- << Nunca te fíes de nadie si eso implica a la persona a la que quieres, por que puede que hasta esa persona esconda el secreto más oscuro >>
Vi como él se aproximaba hacia un pequeño callejón, era mi oportunidad de ir y poder hablar con él. Hacia mucho tiempo que quería. Pero me daba un poco de vergüenza y algo de miedo. Estaba todo realmente oscuro, oscuro de verdad.
Al intentar irme de allí, vi como una mano me agarraba el brazo. Me di la vuelta. Era una amiga.
- ¿Hacia donde vas? - preguntó esta con una ceja alzada y su rostro mostraba interés.
No me gustaba mentirle, era una de las pocas personas que realmente sabia como era, y lo que era. Pero tampoco quería decirle que iba detrás de ese chico tan misterioso que parecía ser una razón por la que, literalmente, hacía que se removiera algo en mi estómago. Así que decidí menear la cabeza y decir:
- Voy a dar una vuelta... - no sé si era una buena excusa pero era lo primero que se me ocurrió.
- Ten cuidado - y con una sonrisa más se fue alejando.
Cogí aire y después de observar a mis alrededores, no lo veía por ningún lado, no sé a donde se fue pero tenia el presentimiento de que estaba cerca. Así que me guié de mi instinto, el cual estaba bastante rallado y fui hacia donde suponía que él iba. Aún no me fiaba de lo que iba a hacer pero empecé a andar, noté como mis pies se movían con lentitud y vi desaparecer todo el ajetreo tras mis espaldas.
Tenía el callejón a unos dos metros, no podía moverme. Algo me decía que estaba cometiendo un error, y otro me decía que me dejase guiar. Una voz, podría ser. La obedecí.
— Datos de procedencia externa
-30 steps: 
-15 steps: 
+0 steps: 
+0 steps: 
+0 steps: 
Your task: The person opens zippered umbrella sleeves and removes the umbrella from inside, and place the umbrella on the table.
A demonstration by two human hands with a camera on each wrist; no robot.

Me adentré en aquel callejón, y como era de costumbre en los callejones, todo estaba oscuro. Tanto que daba miedo.
- ¿Hola? - pregunté al aire, pues ya que era evidente que si había alguien no me iba a contestar.
Solo podía oír el sonido del aire que arremolinaba mi pelo, y el crujido de las hojas a cada paso que daba bajos mis pies.
Pude visualizar algo a lo lejos, me empezaban a temblar las manos, los brazos, y mi piel se erizaba a medida que avanzaba. Mis ojos empezaron a entornar un poco de luz en ese sitio tan oscuro. Aún no podía ver con seguridad lo que había a cuatro metros de donde yo estaba.
De pronto apareció algo, me llevé una mano al pecho y respiraba agitada al poder ver que era solamente un gato. Solamente un gato. No podía sentir mis piernas, temblaban, mis pies no avanzaban, se encajaban. No estaba tranquila después de eso, pero me precipité a darme la vuelta y salir pitando del maldito callejón.
Unos brazos me agarraron y me impulsaron contra el cuerpo, quedando de espaldas a esa persona, quedé inmovilizada, queriendo gritar a los cuatro vientos para que alguien me oyese. Pero era más que imposible.
Me tapó la boca con la mano, mano de hombre. Retrocedimos hasta meternos en el callejón para que nadie pudiese visualizarnos.
Noté como su boca buscaba ansiosa mi cuello, hasta que lo encontró. Respiro agitado una vez más antes de clavarme sus colmillos en mis venas...
"Ten cuidado" " Ten cuidado" "Ten cuidado" ... - Pude oír por mi misma como me maldecía a la vez que gritaba de dolor, y el cuerpo se quedaba inmovilizado antes de dejarme morir. La advertencia hacia que mi mente se hundiese antes de que pudiese golpearme contra el suelo, seca.